Les hommes et les sites qui n'aimaient pas les femmes

L’examen du projet de loi relative à la santé a donné lieu à l’adoption par l’Assemblée nationale de mesures diverses, telles que la commercialisation de cigarette conditionnées en paquet neutre, l’expérimentation des salles de shoot ou l’interdiction de fumer en voiture en présence de mineurs. Des amendements introduits par les parlementaires ont créé deux nouvelles infractions visant à limiter les risques d’anorexie, la première concernant l’incitation à l’anorexie, la seconde liée à l’emploi de mannequins extrêmement maigres.

Selon le député Olivier Véran, l'anorexie touche "30 000 à 40 000 personnes" en France, dont 90% sont des adolescents.

Le premier texte crée dans le code pénal un nouvel article qui sanctionne « Le fait de provoquer une personne à rechercher une maigreur excessive en encourageant des restrictions alimentaires prolongées ayant pour effet de l’exposer à un danger de mort ou de compromettre directement sa santé » d’une peine maximale d’un an d’emprisonnement et de 10 000 € d’amende.

Ce texte a pour objet de lutter contre la promotion par certains sites internet de l’anorexie par le biais de l’exposition des méthodes qui peuvent être utilisées pour atteindre la « minceur » requise pour être présentée sur les podiums, voire d’une forte incitation à atteindre cette maigreur excessive.

Curieusement, ce même amendement prévoit également une seconde incrimination incluse dans le code de la santé publique, et qui sanctionne « Le fait de provoquer directement une personne à rechercher une maigreur excessive », renvoyant aux sanctions prévues par 223‑3 du code pénal, comprenant une peine de 5 années d’emprisonnement.

Je suis peut-être fatiguée, ou gavée de chocolats de Pâques, mais j’ai du mal à comprendre la différence majeure entre ces deux textes qui répriment de deux façons différentes un comportement identique, à savoir la provocation à une maigreur excessive. Dès lors que la maigreur que l’on encourage autrui à rechercher est qualifiée d’excessive, sa santé s’en trouve nécessairement compromise, non ?

La rédaction de ces textes ne me semble au surplus pas être applicable aux sites internet dans la mesure où il s’agit de « provoquer une personne », formulation précise qui semble impliquer un individu déterminé et exclure la généralité d’un site internet. Cette rédaction est d’ailleurs proche de celle retenue pour définir l’infraction de provocation au suicide (article 223-13 du code pénal) qui est inapplicable aux sites internet. Une infraction sanctionnant l’apologie de l’anorexie serait peut-être plus adaptée pour répondre à l’objectif du législateur.

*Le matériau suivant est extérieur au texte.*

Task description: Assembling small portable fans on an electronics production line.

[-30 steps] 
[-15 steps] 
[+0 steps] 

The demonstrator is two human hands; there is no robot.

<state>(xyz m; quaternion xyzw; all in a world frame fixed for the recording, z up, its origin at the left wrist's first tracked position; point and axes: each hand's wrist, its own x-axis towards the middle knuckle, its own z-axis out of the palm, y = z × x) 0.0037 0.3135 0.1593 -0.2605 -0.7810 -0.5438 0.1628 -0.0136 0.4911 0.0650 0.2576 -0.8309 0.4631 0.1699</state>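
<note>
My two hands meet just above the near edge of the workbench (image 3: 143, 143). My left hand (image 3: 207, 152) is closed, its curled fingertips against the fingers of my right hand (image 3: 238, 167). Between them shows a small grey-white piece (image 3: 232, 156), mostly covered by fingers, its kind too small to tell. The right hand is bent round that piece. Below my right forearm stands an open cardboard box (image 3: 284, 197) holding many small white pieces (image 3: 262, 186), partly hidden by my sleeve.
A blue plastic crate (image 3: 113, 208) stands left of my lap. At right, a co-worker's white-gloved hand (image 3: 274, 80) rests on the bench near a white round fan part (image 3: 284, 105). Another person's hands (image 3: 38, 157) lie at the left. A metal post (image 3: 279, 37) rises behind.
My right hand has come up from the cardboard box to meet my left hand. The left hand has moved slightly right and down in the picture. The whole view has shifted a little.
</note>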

Si les sites incitant à la recherche d’une excessive maigreur ne sont pas punissables par le biais de ces nouveaux textes, contrairement aux intentions affichées lors des débats parlementaires, ces dispositions pénales vont réprimer les comportements d’individus qui veulent susciter cette recherche de maigreur auprès de jeunes personnes déterminées, notamment leurs employeurs. On peut d'ores et déjà craindre que d'éventuelles enquêtes en la matière ne soient guère faciles à exercer, les personnes que l'on entend protéger en l'occurrence ne se plaignant généralement pas d'avoir atteint l'état qui correspond à leur représentation mentale de la beauté physique, voire leur permet de trouver ou conserver un emploi.

Le second texte modifie le code du travail en insérant un nouvel article qui précise que  « L’exercice d’une activité de mannequin est interdit à toute personne dont l’indice de masse corporelle, établi en divisant son poids par sa taille élevée au carré, est inférieur à des niveaux définis, sur proposition de la Haute Autorité de santé, par arrêté des ministres chargés de la santé et du travail ». Le non-respect de cette obligation par un employeur est sanctionné par une peine de 6 mois d’emprisonnement et 75000 € d’amende.

Outre le fait que le législateur délègue à certains ministres la faculté de déterminer l’indice de masse corporel admissible, ce qui me semble particulièrement arbitraire et source d’imprécision de la loi pénale (les agences de mannequinat, si toutefois elles s'en préoccupent, devront rechercher dans les méandres des publications administratives la version en vigueur de l’arrêté qui sera pris en application de ce texte), ce texte me paraît quelque peu redondant vis-à-vis du précédent. On imagine en effet qu’un employeur qui engage une personne très maigre l’incite également à maintenir cet aspect physique, voire à maigrir au-delà du raisonnable quitte à mettre en danger sa santé.

On peut également s’interroger sur une éventuelle discrimination à l’embauche qui s’exercerait à l’encontre de personnes naturellement très maigres ou amaigries pour raisons de santé, discriminations interdites par le code du travail et par le code pénal.

Bref, je serai curieuse de voir comment ces textes a priori complexes à appliquer seront mis en œuvre en pratique par les enquêteurs et juridictions concernés.